These days, while most of us are putting all our music from our CD collection onto MP3 players, we are finding that our old compact discs are not faring so well with the years. Smudges, scratches and spots can make a once loved musical CD unlistenable (much like a perfectly intact Michael Bolton album). Even if it looks like there is a lot of damage to the surface, there may be an easy fix that can have you back listening to your favorite worn out CD in no time. You can fix scratched discs at home, so let's get started.

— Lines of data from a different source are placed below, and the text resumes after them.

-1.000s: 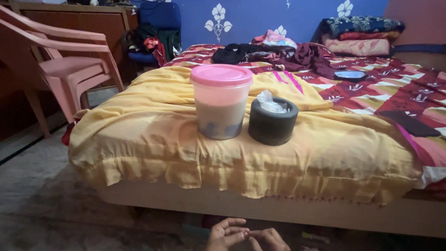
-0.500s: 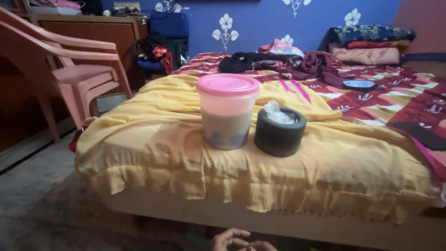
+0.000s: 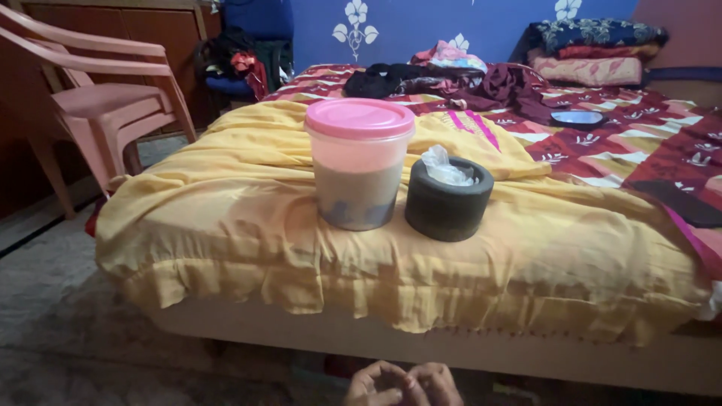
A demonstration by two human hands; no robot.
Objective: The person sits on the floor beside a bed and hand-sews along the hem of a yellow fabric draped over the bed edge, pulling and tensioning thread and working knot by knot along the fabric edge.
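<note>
Glossy plastic tub (image 3: 359, 164), matt dark pot (image 3: 448, 199), crumpled yellow cloth (image 3: 248, 225), smooth plastic chair (image 3: 98, 98)

Only the two bare hands showed, low at the bottom edge of the head view, and of each only the upper part. The left hand (image 3: 374, 385) and the right hand (image 3: 435, 383) carried no glove, no ring and no band on what could be seen. The fingers (image 3: 390, 371) were bare, rounded at the knuckles, with short nails at their tips. No sleeve or cuff reached into the view; the wrists behind the fingers were cut off by the edge, so any clothing there could not be told. Below the fingers the palms were likewise out of sight.
</note>
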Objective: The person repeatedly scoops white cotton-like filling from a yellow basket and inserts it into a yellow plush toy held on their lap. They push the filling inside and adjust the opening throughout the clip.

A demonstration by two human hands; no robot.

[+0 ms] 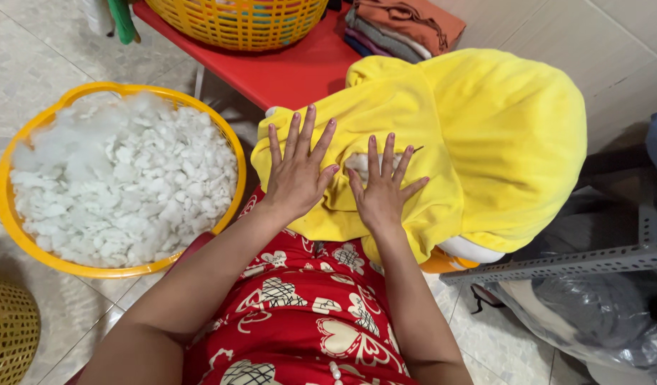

- Burn a new CD. Before attempting a repair, try burning a copy of it. One CD burner may be able to read the information off of an old scratched CD while another one can’t. It’s certainly worth a try.
- Try another CD player. Test the CD in a different player, such as a car stereo or in a different computer. Often, a scratched disc will play in one player and not another.

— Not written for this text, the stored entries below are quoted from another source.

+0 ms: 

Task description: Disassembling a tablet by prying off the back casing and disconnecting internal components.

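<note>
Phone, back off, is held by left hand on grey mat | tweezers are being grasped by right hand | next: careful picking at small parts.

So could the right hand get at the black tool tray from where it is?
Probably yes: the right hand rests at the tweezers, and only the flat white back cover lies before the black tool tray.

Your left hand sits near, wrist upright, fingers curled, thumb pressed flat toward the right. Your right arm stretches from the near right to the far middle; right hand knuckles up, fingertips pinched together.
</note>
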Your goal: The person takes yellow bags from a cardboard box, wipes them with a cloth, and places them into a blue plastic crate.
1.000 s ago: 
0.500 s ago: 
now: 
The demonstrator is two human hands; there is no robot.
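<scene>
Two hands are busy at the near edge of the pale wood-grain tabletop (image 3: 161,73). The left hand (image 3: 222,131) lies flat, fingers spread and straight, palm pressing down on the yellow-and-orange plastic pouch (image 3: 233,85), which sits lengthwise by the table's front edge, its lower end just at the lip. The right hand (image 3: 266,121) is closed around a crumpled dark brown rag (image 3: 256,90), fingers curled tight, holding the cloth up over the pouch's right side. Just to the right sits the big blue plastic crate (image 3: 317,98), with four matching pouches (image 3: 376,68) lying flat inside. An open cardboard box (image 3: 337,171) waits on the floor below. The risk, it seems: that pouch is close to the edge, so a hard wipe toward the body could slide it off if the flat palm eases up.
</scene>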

- Find the scratches. Hold your CD up to the light and check it from different angles. You can really see the scratches in the surface this way. If you have only one scratch or there are a few scratches in the same area, try to focus on these when cleaning so you won't risk scratching any good surfaces.
Before you go further, it helps to know how a CD works. A compact disc is like a record album. It plays in a spiral motion but is read from the center to the outer edge. Where a record player uses a stylus, a CD player uses a laser that reflects off the pitted surface to read the disc. If something redirects the beam, the CD skips. A scratch that runs from center to the edge isn't as bad as one that runs parallel with the track. The worst, however, is a scratch that is on the side of the CD that displays the label. The underside of this label is like a mirror off of which the laser reflects. If this mirror is damaged in any manner, you are most likely out of luck.
- Gently clean your CD. Some of the "scratches" may actually be smudges (from handling) or some other kind of spot. Know how to clean a CD before moving forward. Take a damp, lint free cloth (like the little microfiber cloths that are used to clean eyeglasses or optical lenses). Start at the center and wipe to the outside edge in a straight line. Do not wipe in a circular motion. This should clean off anything that might have soiled the disc and hopefully remove scratches--or what you thought were scratches.
- Polish or wax the CD. As a last resort, you might try polishing the disc with baking soda toothpaste or a metal polish. As crazy as it sounds, a thin coat of liquid car or furniture wax may also work. Be sure to use a soft lint-free cloth as mentioned above. It is possible to damage the CD further so use a gentle, light touch. Rinse the disc with plenty of warm water to remove any residue . Shake it off and let it dry completely. Wipe it gently and thoroughly again with a clean soft cloth.
- Get a scratch repair kit. Find a scratch repair kit that has a liquid repair bottle like this one at Buy.com. There is also a product for sale that is like a handy-wipe but it is strictly for CD repairing. You can find this one via Amazon.com. Either way, use the same method mentioned earlier, wiping from the center of the disc to the outer edge in a straight line. Just rub lightly on the scratch itself. You could also get a disc repair system that polishes the whole disc. CD Clinic (CarolWrightGifts) or the Skip Doctor (HeartlandAmerica) have a product that can resurface discs. In this process, most all of your scratches get repaired by putting the disc in the unit and spraying it with a special liquid they include. Then, you either turn on the unit or use a handle to spin the disc, depending on the model.
- Pay a professional. Take the CD to a music store or store that rents DVDs. Ask if they can repair it for you. Some of these businesses have refinishing machines. There may be a small fee of five dollars or less to have them do the repair.
Now you know how to fix a scratched CD. Whichever way you choose, be careful when handling and storing them. You might be surprised at how much damage a little dust can do to the surface of your discs. Keep them in their protective cases or a holder that uses soft material as a backing.